### WHAT TO DO
Locate every line below that contains the word "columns" and copy it.

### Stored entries
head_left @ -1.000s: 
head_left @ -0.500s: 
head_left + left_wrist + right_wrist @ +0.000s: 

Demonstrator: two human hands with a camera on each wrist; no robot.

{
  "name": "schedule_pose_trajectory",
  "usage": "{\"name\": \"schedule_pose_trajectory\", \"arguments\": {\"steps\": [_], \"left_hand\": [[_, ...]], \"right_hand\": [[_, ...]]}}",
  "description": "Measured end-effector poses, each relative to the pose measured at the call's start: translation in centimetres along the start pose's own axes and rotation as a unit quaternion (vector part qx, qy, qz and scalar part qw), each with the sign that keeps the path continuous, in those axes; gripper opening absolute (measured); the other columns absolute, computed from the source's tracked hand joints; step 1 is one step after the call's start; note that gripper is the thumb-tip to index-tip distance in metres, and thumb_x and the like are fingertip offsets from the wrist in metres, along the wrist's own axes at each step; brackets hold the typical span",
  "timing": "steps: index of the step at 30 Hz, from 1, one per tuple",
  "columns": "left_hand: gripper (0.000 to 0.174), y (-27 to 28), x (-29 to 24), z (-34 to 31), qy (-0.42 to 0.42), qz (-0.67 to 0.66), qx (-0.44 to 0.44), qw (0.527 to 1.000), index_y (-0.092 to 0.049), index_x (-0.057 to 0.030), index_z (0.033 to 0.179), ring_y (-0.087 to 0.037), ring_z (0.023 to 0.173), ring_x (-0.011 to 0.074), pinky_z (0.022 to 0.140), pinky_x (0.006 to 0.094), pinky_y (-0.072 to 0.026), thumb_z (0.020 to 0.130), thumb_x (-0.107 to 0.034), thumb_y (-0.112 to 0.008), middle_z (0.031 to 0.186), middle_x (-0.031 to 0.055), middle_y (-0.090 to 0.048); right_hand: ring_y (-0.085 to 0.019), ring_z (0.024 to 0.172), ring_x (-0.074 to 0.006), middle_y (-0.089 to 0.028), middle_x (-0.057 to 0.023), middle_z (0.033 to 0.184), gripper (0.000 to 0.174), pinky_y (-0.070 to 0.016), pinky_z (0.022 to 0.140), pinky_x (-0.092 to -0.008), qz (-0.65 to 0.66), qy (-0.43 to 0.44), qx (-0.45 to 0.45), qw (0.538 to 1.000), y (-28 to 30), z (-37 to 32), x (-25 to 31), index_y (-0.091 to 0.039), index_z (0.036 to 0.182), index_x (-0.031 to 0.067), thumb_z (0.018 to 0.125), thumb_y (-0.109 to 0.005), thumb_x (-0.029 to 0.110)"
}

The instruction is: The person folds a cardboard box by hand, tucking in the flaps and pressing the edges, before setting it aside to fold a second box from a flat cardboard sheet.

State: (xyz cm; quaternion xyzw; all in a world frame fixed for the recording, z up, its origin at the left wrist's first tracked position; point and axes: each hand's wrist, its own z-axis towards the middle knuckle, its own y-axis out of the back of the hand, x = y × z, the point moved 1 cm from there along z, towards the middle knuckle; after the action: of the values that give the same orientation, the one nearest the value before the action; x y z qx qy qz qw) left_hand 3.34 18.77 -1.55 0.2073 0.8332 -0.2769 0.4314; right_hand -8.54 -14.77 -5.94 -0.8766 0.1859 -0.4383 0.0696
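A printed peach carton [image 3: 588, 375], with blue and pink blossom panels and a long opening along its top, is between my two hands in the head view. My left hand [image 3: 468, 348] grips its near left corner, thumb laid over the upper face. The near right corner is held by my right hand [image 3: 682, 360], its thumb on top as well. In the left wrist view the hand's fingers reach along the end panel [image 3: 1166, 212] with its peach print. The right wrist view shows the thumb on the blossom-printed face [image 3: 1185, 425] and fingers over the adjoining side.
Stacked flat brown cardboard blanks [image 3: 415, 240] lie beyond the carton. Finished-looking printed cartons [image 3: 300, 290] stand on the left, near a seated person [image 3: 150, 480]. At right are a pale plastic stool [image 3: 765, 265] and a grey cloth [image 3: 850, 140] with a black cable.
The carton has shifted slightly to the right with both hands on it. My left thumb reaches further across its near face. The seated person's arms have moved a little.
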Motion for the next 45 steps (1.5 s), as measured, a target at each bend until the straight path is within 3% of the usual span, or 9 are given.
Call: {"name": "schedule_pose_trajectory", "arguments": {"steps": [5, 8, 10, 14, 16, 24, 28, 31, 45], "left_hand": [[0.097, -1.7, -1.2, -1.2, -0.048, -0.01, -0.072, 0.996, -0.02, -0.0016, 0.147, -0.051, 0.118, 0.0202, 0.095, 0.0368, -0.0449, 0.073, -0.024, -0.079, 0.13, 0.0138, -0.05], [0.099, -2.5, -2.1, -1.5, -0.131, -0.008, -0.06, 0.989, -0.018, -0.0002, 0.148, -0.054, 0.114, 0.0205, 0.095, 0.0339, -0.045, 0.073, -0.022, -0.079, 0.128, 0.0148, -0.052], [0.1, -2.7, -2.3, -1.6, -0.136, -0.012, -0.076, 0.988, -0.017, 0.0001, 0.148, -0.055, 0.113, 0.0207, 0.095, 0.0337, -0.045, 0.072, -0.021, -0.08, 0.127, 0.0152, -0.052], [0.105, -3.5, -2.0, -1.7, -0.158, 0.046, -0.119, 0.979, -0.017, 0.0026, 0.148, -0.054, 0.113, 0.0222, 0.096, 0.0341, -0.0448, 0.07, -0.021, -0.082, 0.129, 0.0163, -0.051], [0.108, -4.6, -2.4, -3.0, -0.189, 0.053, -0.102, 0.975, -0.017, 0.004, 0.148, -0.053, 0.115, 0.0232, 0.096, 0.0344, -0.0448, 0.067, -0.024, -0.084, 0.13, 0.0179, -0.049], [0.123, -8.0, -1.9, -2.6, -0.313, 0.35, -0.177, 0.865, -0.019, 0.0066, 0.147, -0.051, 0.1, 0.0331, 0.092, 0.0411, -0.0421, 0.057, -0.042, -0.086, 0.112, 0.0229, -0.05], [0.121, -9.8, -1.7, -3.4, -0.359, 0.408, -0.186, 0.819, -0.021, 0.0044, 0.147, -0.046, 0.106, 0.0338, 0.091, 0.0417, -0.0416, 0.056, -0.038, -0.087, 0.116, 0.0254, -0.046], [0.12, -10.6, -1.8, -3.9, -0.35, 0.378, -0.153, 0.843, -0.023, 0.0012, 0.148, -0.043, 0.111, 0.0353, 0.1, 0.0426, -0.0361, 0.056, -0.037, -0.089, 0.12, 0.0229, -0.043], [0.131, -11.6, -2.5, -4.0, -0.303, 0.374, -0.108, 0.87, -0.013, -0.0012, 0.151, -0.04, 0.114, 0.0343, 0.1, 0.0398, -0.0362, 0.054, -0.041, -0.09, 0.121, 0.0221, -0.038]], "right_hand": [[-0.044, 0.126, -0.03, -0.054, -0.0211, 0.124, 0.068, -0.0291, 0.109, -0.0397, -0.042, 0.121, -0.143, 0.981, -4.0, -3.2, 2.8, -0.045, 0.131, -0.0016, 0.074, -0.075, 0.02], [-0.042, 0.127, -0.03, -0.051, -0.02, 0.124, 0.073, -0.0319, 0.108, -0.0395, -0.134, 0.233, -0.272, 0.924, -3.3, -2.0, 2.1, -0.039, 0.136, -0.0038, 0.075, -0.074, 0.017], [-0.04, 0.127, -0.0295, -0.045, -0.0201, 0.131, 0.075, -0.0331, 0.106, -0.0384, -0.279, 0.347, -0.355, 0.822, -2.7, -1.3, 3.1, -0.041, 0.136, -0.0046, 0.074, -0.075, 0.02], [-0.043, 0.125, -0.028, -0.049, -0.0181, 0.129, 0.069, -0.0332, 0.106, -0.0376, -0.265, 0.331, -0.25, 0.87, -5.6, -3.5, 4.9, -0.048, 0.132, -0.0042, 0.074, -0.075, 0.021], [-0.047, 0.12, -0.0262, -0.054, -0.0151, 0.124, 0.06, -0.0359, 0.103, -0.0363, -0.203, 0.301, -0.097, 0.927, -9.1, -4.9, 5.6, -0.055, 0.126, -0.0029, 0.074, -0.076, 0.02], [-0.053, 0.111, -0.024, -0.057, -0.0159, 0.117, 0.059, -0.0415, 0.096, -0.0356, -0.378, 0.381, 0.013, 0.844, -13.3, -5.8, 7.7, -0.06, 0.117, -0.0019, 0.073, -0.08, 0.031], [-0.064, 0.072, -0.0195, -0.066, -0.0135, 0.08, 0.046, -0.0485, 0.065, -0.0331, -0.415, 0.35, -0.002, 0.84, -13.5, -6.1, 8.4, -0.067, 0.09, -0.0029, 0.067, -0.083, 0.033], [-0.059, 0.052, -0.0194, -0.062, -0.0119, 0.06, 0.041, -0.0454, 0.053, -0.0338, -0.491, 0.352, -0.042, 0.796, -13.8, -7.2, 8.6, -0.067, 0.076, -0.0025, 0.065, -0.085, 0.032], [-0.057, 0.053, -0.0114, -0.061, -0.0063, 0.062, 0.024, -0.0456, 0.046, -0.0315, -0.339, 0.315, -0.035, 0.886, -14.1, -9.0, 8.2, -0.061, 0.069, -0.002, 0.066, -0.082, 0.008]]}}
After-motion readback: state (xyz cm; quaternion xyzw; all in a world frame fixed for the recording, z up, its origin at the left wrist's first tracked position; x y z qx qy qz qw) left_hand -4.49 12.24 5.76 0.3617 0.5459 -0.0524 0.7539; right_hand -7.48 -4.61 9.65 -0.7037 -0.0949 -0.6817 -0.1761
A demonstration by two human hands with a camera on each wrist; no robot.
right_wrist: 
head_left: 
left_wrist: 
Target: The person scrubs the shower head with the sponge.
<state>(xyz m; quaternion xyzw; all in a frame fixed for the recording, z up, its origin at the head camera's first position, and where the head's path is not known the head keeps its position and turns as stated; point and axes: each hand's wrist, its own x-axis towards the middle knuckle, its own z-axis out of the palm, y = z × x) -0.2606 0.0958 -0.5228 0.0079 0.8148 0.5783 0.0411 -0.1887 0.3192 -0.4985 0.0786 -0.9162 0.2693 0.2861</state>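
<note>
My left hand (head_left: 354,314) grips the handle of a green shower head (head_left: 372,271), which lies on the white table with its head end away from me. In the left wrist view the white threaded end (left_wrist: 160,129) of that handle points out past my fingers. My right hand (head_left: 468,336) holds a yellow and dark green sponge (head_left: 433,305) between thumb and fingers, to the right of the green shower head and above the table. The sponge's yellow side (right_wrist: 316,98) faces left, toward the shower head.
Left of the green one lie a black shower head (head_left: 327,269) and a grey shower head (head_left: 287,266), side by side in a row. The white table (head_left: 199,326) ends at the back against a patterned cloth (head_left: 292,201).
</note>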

### TASK SOLUTION
  "description": "Measured end-effector poses, each relative to the pose measured at the call's start: translation in centimetres along the start pose's own axes and rotation as a unit quaternion (vector part qx, qy, qz and scalar part qw), each with the sign that keeps the path continuous, in those axes; gripper opening absolute (measured); the other columns absolute, computed from the source's tracked hand joints; step 1 is one step after the call's start; note that gripper is the thumb-tip to index-tip distance in metres, and thumb_x and the like are fingertip offsets from the wrist in metres, along the wrist's own axes at each step; brackets hold the typical span",
  "columns": "left_hand: gripper (0.000 to 0.174), y (-27 to 28), x (-29 to 24), z (-34 to 31), qy (-0.42 to 0.42), qz (-0.67 to 0.66), qx (-0.44 to 0.44), qw (0.527 to 1.000), index_y (-0.092 to 0.049), index_x (-0.057 to 0.030), index_z (0.033 to 0.179), ring_y (-0.087 to 0.037), ring_z (0.023 to 0.173), ring_x (-0.011 to 0.074), pinky_z (0.022 to 0.140), pinky_x (0.006 to 0.094), pinky_y (-0.072 to 0.026), thumb_z (0.020 to 0.130), thumb_x (-0.107 to 0.034), thumb_y (-0.112 to 0.008), middle_z (0.031 to 0.186), middle_x (-0.031 to 0.055), middle_y (-0.090 to 0.048); right_hand: ring_y (-0.085 to 0.019), ring_z (0.024 to 0.172), ring_x (-0.074 to 0.006), middle_y (-0.089 to 0.028), middle_x (-0.057 to 0.023), middle_z (0.033 to 0.184), gripper (0.000 to 0.174), pinky_y (-0.070 to 0.016), pinky_z (0.022 to 0.140), pinky_x (-0.092 to -0.008), qz (-0.65 to 0.66), qy (-0.43 to 0.44), qx (-0.45 to 0.45), qw (0.538 to 1.000), y (-28 to 30), z (-37 to 32), x (-25 to 31), index_y (-0.091 to 0.039), index_z (0.036 to 0.182), index_x (-0.031 to 0.067), thumb_z (0.018 to 0.125), thumb_y (-0.109 to 0.005), thumb_x (-0.029 to 0.110)"

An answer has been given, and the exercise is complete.